Is Spacetime a Quantum Error-Correcting Code? | John Preskill







Where could we see the simulated universe updating itself? One thing we might be able to look at is when people say, "I could have sworn I saw X" or I could have sworn I heard that x had died."

This just happened to me recently. I could have sworn I put my keys on the table before I went to bed but when I looked for my keys they were in my pants pocket. I watched a TV series that I haven't seen in awhile and I remembered a part in the series that I was waiting to see but it wasn't there. I could have sworn these parts were in the series and I remember these parts in the Series I was waiting to see.

These things happen all the time but we just explain these things away and say we must have been mistaken. What if the simulated universe allows for small fluctuations? These small fluctuations could occur when the simulated universe is updating itself. So the universe updated itself between the time I put my keys on the table and the next day. So a fluctuation occurred when the universe was updating itself and something small like my keys being on the table changed to my keys being in my pocket.

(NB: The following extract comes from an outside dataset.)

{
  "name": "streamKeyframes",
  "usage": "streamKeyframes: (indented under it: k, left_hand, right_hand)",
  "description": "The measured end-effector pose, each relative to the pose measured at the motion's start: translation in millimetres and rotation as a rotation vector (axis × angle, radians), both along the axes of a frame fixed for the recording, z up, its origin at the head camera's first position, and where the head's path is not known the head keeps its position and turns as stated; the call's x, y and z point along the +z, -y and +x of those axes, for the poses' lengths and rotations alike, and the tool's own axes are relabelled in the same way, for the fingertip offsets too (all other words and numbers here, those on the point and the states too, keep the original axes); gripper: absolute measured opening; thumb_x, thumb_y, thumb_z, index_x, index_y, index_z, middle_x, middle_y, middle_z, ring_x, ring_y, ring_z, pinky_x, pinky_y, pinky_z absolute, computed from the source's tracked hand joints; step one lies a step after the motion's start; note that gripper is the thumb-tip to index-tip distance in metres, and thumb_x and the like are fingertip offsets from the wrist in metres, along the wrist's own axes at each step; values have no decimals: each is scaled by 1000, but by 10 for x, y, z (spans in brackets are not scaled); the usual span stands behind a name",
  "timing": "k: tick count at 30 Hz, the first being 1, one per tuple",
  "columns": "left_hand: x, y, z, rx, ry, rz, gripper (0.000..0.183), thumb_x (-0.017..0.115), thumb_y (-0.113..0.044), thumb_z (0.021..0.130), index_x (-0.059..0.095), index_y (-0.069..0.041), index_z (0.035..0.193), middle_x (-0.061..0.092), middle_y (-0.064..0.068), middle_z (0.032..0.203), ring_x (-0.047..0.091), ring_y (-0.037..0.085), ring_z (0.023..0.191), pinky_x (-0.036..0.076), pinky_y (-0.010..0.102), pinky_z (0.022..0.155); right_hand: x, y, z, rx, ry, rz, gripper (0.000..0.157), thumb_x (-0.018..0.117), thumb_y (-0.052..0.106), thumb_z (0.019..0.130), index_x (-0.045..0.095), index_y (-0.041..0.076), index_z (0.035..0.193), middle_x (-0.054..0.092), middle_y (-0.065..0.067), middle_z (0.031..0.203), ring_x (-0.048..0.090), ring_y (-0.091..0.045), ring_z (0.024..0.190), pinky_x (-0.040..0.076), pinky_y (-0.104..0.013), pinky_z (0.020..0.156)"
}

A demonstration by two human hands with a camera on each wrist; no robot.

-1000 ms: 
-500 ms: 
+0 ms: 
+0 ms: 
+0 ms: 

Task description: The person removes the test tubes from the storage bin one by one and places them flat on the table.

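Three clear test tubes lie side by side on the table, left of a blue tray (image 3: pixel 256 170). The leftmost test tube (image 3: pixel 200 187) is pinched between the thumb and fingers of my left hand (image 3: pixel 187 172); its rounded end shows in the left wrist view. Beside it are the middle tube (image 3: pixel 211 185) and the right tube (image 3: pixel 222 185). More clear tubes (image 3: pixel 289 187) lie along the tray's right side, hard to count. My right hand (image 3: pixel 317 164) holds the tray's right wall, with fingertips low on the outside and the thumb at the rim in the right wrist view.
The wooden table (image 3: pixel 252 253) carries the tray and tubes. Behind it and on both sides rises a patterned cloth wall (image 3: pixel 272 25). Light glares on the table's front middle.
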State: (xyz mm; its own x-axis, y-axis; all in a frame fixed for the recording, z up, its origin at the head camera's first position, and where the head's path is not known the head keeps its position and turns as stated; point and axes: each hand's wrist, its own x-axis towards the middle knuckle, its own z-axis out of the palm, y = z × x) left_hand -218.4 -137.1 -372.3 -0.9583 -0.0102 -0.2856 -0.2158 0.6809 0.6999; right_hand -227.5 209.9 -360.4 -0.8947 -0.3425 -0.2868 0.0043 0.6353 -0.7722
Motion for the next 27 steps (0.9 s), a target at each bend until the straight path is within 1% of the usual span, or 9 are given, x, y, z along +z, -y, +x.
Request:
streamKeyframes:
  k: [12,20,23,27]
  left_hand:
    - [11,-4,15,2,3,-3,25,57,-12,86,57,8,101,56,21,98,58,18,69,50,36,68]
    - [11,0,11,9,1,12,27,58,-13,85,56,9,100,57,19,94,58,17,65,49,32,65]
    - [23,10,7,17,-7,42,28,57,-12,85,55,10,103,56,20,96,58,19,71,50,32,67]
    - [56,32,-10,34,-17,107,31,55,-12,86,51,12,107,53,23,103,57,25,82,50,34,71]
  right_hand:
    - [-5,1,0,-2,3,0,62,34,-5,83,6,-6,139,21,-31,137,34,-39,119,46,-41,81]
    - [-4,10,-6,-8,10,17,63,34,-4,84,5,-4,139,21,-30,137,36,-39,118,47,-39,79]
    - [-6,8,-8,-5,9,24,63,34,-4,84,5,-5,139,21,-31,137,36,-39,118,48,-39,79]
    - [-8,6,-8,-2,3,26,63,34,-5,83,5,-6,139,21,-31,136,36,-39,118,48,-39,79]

This could happen as a way for the Simulators to give us clues that we're living in a simulation. So the error correcting code preserves parts of the simulation that can't change or causes a big fluctuation like WW2 but smaller things can change when the simulation updates itself. It's like DNA which has error correction that preserves key components but allows for more change or mutations in other areas.

If we look at some of the values in these error correcting codes and see they're precise up to say 20 decimal places but in the last 2-3 places they allow for more change, it could explain why these small fluctuations occur. I just typed in "I could of sworn I saw" on Google and this random post was one of the links from Trip Advisor.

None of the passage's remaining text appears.